_Your objective_: Wherever the string "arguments" appears in the records, return the line that holds it.

--- Extracted material ---

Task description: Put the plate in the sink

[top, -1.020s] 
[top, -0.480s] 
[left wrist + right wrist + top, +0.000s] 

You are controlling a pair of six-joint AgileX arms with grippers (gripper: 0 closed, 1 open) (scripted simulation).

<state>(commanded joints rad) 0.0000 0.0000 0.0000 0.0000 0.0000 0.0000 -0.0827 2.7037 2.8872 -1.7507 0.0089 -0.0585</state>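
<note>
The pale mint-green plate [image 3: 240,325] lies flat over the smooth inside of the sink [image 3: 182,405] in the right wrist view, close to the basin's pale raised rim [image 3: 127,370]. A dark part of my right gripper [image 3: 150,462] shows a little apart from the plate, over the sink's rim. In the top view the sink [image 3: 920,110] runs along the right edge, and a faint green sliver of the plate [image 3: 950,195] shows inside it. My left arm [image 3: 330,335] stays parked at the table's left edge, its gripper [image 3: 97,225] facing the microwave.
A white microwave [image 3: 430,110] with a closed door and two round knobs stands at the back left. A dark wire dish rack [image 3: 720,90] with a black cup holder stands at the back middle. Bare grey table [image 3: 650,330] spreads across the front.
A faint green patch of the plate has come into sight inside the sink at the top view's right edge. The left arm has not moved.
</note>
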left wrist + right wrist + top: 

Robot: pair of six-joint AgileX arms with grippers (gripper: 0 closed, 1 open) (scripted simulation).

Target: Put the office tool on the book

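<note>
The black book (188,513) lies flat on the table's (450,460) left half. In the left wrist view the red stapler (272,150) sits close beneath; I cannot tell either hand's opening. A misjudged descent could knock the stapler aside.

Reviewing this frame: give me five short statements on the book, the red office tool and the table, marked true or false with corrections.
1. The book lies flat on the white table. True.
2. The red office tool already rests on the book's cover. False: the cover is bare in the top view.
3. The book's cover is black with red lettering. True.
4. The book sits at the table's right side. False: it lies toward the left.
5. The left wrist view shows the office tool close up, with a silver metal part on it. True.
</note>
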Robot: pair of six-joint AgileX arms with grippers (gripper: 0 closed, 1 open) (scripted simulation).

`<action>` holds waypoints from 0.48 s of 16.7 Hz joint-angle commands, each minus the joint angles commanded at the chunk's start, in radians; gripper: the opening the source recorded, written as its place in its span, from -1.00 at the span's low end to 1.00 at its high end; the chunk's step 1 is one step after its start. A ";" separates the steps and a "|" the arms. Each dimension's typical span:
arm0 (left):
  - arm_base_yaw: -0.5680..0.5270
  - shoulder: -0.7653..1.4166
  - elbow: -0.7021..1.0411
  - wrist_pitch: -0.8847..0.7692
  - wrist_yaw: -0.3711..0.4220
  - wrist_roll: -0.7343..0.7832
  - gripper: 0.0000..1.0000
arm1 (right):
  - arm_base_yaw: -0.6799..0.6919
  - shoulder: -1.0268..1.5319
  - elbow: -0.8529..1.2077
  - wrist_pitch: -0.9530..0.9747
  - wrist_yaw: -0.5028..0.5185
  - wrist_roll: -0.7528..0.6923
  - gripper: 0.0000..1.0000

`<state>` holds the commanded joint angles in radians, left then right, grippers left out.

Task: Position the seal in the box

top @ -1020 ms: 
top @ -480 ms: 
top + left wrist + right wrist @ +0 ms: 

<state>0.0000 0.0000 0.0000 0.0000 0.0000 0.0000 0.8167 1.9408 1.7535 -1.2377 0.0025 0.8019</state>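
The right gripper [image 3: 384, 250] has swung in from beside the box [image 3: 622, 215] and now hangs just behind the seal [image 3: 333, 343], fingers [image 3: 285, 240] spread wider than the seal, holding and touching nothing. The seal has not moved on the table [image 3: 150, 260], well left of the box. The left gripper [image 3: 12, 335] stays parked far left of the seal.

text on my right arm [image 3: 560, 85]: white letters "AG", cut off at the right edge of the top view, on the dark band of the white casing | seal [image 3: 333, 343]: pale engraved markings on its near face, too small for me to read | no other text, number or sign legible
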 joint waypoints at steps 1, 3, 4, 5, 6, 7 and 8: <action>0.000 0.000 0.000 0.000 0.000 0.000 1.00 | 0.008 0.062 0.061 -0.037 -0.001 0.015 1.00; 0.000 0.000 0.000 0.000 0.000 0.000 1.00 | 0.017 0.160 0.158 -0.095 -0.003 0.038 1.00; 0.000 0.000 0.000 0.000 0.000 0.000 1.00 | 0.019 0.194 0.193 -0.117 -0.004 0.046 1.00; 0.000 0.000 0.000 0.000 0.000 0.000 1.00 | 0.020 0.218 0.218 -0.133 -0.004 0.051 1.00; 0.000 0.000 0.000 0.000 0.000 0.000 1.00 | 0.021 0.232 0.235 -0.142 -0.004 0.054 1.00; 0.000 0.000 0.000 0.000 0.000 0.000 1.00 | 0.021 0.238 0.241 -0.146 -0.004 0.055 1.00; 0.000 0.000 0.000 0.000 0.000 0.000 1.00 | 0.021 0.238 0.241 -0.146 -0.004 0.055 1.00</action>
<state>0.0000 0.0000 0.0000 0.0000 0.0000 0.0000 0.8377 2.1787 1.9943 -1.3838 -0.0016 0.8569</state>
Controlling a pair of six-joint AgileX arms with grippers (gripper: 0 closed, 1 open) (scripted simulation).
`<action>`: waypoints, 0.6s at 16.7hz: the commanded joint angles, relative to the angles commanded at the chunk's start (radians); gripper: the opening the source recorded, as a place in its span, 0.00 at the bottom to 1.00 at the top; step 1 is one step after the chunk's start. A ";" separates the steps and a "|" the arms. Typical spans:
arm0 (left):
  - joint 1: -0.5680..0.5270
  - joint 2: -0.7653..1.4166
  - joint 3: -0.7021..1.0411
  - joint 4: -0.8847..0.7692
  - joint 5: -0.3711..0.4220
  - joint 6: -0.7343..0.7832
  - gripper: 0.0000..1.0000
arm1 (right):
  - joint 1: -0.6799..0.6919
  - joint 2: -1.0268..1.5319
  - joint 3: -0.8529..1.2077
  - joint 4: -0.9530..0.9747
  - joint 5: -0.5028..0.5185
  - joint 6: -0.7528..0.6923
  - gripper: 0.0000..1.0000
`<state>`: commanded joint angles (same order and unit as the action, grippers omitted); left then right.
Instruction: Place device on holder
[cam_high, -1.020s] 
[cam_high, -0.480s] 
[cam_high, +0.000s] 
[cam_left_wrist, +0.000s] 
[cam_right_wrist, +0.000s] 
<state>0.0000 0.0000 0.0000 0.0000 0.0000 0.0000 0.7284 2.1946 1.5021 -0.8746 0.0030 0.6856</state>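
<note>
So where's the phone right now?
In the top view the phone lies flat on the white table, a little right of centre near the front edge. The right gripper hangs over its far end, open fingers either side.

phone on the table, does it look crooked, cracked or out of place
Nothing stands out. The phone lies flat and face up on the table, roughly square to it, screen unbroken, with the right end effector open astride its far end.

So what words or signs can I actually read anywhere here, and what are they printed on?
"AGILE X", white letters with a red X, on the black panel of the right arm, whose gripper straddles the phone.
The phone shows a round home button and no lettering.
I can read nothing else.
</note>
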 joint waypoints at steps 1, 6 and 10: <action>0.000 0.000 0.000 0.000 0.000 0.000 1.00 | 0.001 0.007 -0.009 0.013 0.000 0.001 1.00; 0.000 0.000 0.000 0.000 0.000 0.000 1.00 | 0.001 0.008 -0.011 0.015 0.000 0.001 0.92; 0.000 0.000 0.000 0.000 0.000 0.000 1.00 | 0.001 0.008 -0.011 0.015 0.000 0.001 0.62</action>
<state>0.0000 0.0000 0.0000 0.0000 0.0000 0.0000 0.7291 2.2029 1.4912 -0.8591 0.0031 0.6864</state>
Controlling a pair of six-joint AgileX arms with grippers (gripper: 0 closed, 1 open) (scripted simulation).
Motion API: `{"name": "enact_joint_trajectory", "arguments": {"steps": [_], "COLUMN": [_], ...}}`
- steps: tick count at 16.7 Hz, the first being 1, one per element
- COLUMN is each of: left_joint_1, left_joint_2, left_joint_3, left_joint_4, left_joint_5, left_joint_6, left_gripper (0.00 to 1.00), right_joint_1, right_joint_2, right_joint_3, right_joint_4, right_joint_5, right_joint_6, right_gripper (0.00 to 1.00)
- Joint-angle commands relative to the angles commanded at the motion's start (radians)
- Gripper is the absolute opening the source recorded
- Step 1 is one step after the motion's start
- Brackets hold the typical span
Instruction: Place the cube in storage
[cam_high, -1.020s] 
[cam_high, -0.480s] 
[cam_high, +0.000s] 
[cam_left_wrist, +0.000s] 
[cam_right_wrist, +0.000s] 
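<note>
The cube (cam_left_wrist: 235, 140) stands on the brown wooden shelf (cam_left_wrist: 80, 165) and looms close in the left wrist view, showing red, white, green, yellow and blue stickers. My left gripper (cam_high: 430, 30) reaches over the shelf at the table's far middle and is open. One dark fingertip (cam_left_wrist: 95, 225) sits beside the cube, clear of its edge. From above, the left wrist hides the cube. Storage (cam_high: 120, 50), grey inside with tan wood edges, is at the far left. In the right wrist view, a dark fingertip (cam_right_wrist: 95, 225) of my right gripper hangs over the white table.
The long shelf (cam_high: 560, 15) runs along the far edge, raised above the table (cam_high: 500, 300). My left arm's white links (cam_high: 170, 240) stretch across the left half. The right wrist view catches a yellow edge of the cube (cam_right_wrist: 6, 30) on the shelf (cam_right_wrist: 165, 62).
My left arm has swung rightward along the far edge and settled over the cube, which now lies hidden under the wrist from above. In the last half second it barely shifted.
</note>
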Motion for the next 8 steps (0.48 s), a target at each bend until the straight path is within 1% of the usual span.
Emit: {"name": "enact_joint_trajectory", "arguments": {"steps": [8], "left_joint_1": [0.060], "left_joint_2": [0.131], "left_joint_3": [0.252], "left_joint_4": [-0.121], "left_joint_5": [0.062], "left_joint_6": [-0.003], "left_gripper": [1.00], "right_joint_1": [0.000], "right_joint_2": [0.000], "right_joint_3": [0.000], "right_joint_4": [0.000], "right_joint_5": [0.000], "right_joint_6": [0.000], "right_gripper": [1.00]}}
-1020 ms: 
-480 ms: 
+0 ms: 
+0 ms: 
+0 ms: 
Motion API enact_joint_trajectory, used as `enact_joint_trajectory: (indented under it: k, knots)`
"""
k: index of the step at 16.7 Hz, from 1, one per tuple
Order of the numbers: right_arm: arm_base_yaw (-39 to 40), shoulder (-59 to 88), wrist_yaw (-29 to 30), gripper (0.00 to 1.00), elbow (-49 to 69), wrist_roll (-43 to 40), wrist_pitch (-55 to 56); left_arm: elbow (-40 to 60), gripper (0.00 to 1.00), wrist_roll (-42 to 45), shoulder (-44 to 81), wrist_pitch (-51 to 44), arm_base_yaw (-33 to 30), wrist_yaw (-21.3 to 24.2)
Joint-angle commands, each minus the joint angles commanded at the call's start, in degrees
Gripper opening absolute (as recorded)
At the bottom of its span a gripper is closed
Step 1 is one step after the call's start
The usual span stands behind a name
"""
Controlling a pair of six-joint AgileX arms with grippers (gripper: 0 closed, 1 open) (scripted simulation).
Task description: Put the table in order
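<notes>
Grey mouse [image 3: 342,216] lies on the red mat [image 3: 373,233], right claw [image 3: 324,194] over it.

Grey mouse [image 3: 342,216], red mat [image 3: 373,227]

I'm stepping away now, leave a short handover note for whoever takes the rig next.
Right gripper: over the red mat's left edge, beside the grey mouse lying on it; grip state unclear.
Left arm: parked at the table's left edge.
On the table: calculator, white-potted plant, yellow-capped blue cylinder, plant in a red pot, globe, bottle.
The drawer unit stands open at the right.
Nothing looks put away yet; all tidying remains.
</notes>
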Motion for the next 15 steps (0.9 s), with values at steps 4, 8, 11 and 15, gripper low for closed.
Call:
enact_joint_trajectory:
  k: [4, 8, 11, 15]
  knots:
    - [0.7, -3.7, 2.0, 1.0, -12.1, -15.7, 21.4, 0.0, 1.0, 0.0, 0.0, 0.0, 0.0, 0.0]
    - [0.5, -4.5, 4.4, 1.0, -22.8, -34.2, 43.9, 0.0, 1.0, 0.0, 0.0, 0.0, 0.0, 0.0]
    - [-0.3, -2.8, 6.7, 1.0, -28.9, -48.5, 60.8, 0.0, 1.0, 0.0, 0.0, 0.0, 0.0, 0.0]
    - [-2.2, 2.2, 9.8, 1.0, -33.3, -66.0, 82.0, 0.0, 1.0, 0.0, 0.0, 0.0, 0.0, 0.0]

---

_Written solution_:
Motion API: `{"name": "enact_joint_trajectory", "arguments": {"steps": [_], "COLUMN": [_], ...}}`
Emit: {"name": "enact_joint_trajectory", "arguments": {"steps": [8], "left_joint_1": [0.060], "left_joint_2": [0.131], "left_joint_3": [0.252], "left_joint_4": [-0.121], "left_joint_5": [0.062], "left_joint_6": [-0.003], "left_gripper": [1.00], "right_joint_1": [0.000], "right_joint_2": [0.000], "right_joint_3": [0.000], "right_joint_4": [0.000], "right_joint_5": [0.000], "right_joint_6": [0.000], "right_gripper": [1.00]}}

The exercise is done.